Agent-first ops: memory, safe actions, robotics, cloud deployments, post-prompt

OKF Agent Memory – Git-native persistent memory for AI coding agents stores agent knowledge as git-native Markdown with YAML, enabling zero-vendor, low-latency, auditable persistent memory for coding agents. Outcome engineers get a concrete, versioned pattern for persistent context that supports reproducible context engineering and auditable Ground Truth (Principles 02, 06).

GPT-6 Astra on robotic manipulation dramatically improves YAM-arm block-in-bowl completion rates and halves cost versus Anthropic Fable models, while still stalling on complex puzzle insertions. This changes the baseline for agent-driven robotics and forces outcome engineers to tighten physical validation and holdout evaluations to catch edge-case failures (Principles 14, 16).
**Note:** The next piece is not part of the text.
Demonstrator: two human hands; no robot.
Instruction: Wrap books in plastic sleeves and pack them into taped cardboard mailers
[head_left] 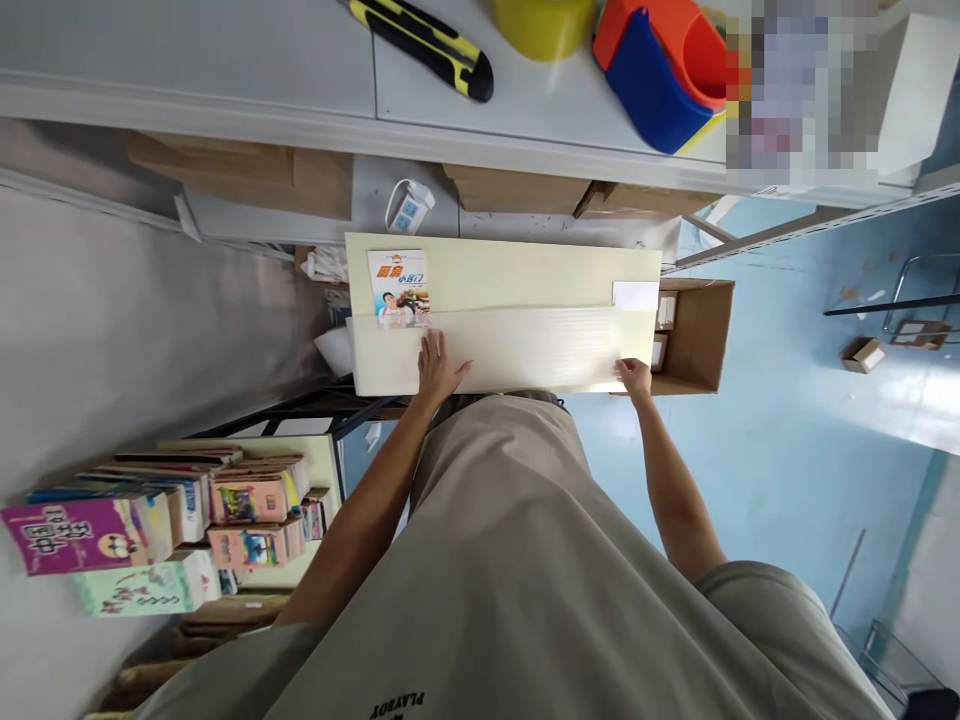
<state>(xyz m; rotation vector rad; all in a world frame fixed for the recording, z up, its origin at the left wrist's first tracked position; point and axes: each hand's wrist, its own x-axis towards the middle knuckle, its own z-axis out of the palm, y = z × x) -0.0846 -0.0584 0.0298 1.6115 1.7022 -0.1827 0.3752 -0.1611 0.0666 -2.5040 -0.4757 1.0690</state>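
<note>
A strip of translucent, ribbed wrapping that looks like bubble wrap lies along the near half of a cream board tabletop. My left hand rests flat on it, fingers stretched and thumb spread out. At the wrap's right end, my right hand has its fingers pinched together on the edge. A booklet with orange and blue lettering lies at the left, its lower part beneath the wrap. Close to the right edge of the board is a white slip of paper.
A grey shelf crosses above the table, bearing a yellow-black utility knife, yellow tape and a red-blue tape dispenser. Behind sits a power strip. An open carton stands right; stacked books fill the left.
</note>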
How to let an AI agent perform irreversible actions safely lays out code-level approval boundaries, narrow APIs, and exact human approvals as a pattern for allowing agents to perform irreversible operations. Adoptable in production, these patterns translate directly into Gate and Law controls you must implement to preserve safety and least-privilege (Principles 15, 10).

Build a chatbot with Cloudflare Workers AI demonstrates secure, validated, streaming chatbot deployments that keep model keys off the browser via Workers AI bindings. Use this deployment pattern to reduce attack surface, enforce input validation, and run low-latency agent endpoints that integrate with your monitoring and immune-system defenses (Principles 06, 14).

What OpenAI is building for a post-prompt future describes agent-first systems that hide prompt mechanics and let humans direct outcomes through intuitive, collaborative interfaces. For outcome engineers this signals a shift from prompt tinkering to orchestration and UI/UX for outcome delivery — update your Teamwork and Orchestration patterns accordingly (Principles 03, 09).